Cada uma dessas partes são movidas por diferentes motores e têm diferentes necessidades. Para que a personalidade seja um veículo para a busca Divina, para o alcance da Tríade, é preciso que alimentemos, de forma adequada cada um desses seus componentes. Devemos dar-lhes somente aquilo que lhe é próprio.

Ao fazê-lo, estaremos praticando o conceito de Justiça, conforme idealizada por Platão. Dessa forma, precisamos dar ao físico aquilo que ele necessita: higiene e disciplina. Cuidar da estética do corpo, mas sem esquecer que esta deve refletir a ética da Alma. Quando extrapolamos tais necessidades, deixamos de ser justos. A busca desenfreada pela juventude eterna, por meio da utilização de todas as técnicas e os mecanismos que o mercado dispõe é uma das mais bárbaras formas de injustiça.

O corpo energético deve receber o necessário e suficiente para sua sobrevivência: comida, bebida e descanso na justa medida. É isso o que ocorre? O alimento, a bebida e as horas de sono que temos por dia é apenas aquilo de que necessitamos? Claro que não! Comemos em demasia. Bebemos além do limite. Dormimos muito mais do que o necessário. Essas são práticas injustas.

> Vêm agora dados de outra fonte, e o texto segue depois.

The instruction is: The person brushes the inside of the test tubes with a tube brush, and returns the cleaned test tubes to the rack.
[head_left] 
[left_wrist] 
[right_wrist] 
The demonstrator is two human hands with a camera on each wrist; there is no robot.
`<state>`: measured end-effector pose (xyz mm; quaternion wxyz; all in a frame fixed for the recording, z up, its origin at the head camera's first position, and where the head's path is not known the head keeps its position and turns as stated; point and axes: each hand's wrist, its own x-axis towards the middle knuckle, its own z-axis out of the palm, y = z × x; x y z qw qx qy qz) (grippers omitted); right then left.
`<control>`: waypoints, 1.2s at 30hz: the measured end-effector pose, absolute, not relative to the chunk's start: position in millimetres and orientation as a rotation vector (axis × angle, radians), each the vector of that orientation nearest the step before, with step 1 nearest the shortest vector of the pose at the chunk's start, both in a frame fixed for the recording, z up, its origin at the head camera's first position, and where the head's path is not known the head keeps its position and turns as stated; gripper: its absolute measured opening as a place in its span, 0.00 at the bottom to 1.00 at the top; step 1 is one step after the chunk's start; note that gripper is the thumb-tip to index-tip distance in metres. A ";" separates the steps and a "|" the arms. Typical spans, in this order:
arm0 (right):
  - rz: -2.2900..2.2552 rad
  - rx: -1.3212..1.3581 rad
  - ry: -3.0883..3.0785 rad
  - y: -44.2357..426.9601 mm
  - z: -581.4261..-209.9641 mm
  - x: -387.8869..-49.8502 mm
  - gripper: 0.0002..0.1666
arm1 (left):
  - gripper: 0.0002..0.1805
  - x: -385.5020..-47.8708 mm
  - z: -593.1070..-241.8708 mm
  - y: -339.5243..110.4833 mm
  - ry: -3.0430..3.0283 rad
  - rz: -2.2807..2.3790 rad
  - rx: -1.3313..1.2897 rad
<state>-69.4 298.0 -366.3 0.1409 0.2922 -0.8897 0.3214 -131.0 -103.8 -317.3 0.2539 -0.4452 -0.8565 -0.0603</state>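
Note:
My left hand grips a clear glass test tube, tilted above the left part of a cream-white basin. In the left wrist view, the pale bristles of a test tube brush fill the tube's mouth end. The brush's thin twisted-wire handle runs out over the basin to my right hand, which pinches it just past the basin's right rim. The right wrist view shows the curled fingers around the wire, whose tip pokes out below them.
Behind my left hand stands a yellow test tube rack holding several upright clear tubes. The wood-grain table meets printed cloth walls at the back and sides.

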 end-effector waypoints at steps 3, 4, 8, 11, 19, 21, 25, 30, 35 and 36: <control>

Quanto ao corpo emocional, o equilíbrio de nossas emoções, paixões e sentimentos deve pautar nosso viver. É isso o que se dá? O homem passa por um período em que os estados de euforia e de depressão se alternam em uma velocidade nunca vista. Tais estados, além de alternarem-se desenfreadamente, não se justificam. Ou seja, as situações diárias, por si só, não levariam à ocorrência de nenhum deles. Assim, por pequenas indisposições, pequenos desentendimento ou míseras conquistas, gritamos e pulamos feitos marionetes manipuladas por um louco!

Isso é injustiça!

O mental, cuja influência é percebida de forma imediata pelo demais corpos, é mais difícil de controlar. Um filósofo chinês dizia que é mais árduo controlar a mente do que uma parelha de cavalos. Difícil sim, mas não impossível. Disciplina e constância pode auxiliar-nos a mantermos a mente em um estado mais sereno, a evitar os pensamento circulares, a diminuir as fantasias. Desse mínimo controle depende o equilíbrio dos demais corpos. Fazemos isso? Provavelmente, não! Ao menor incômodo, à mais ínfima inconveniência, à tudo que nos retira de nossa zona de conforto, reagimos de maneira incompatível com a situação. Alimentamos rancores, energizamos tristezas e damos guarida aos mais escabrosos pensamentos. Isso é injusto.

Com isso, podemos concluir que a verdadeira Justiça, em sua mais elevada acepção, conforme preconizou Platão, é uma obra que nos cabe construir. Paulatinamente, diariamente e sempre!